Which lines hold the string "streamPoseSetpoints"? Copy each of them from the material below.

==== Material provided

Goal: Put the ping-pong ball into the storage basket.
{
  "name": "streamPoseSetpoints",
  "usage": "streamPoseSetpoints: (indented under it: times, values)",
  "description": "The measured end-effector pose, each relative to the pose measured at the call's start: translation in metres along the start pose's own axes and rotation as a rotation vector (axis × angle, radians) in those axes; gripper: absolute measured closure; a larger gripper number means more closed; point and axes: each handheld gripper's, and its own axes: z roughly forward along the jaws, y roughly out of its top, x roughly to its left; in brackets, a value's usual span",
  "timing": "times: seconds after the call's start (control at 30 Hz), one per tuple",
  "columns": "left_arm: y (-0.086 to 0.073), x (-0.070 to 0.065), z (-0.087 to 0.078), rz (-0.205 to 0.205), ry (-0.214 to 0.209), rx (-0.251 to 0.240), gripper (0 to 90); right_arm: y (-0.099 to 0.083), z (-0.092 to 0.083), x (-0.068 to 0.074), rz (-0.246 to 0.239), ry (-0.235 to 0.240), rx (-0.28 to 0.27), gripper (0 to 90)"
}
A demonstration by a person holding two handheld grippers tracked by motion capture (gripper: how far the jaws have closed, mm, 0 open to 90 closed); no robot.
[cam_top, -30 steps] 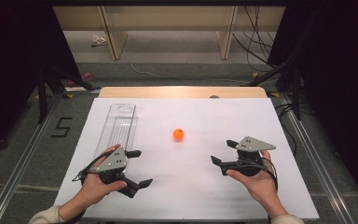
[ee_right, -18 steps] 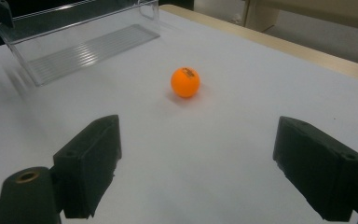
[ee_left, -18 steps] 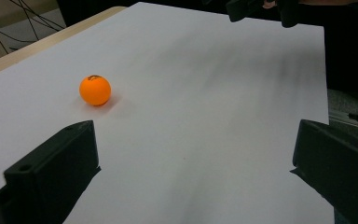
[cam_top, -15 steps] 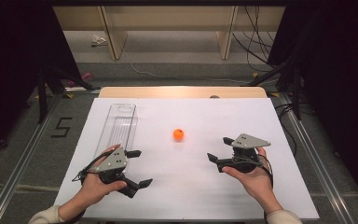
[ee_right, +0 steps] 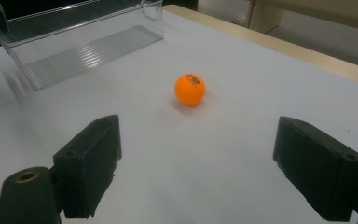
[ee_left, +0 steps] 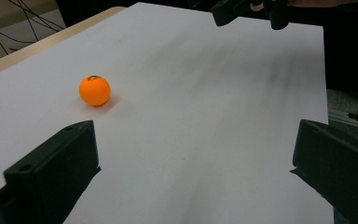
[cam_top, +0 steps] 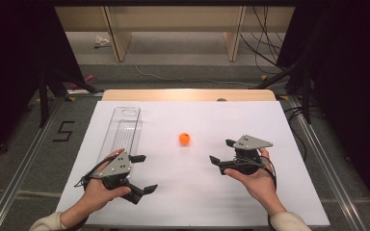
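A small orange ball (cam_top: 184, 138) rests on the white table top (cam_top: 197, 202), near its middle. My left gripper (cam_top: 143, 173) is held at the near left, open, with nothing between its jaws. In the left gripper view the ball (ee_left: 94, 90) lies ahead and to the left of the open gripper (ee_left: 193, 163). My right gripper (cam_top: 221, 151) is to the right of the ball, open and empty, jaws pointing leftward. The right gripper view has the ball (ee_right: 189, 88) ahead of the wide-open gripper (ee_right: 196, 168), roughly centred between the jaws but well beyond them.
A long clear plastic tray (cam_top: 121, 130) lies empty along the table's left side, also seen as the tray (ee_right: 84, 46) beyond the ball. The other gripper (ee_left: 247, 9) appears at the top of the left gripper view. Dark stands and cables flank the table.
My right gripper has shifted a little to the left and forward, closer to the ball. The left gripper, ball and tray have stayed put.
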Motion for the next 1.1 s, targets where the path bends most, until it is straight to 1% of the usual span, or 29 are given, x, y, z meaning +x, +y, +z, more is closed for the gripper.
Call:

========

### The answer
  "name": "streamPoseSetpoints",
  "usage": "streamPoseSetpoints: (indented under it: times, values)",

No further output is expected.